Item 4. Description of Securities
Not applicable.
Item 5. Interests of Named Experts and Counsel
Not applicable.
Item 6. Indemnification of Directors and Officers
Section 53-12-2E of the New Mexico Statutes Annotated 1978 provides in
general that a company's articles of incorporation may provide that a director
shall not be personally liable to the corporation or its shareholders for
monetary damages for breach of fiduciary duty as a director unless:
(1) the director has breached or failed to perform the duties of the director's
office in compliance with Subsection B of Section 53-11-35 NMSA 1978; and
(2) the breach or failure to perform constitutes:
(a) negligence, willful misconduct or recklessness in the case of a director who
has either an ownership interest in the corporation or receives in his capacity
as a director or as an employee of the corporation compensation of more than two
thousand dollars ($2,000) from the corporation in any calendar year; or
(b) willful misconduct or recklessness in the case of a director who does not
have an ownership interest in the corporation and does not receive in his
capacity as director or as an employee of the corporation compensation of more
than two thousand dollars ($2,000) from the corporation in any calendar year.

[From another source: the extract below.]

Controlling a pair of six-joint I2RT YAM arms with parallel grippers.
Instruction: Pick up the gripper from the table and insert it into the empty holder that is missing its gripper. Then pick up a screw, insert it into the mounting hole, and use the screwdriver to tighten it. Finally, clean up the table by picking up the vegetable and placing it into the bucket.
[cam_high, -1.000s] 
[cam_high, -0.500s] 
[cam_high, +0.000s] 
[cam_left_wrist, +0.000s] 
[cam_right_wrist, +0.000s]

Such a provision in the articles of incorporation shall, however, only eliminate
the liability of a director for action taken as a director or any failure to
take action as a director at meetings of the board of directors or of a
committee of the board of directors or by virtue of action of the directors
without a meeting pursuant to Section 53-11-43 NMSA 1978, on or after the date
when such provision in the articles of incorporation becomes effective.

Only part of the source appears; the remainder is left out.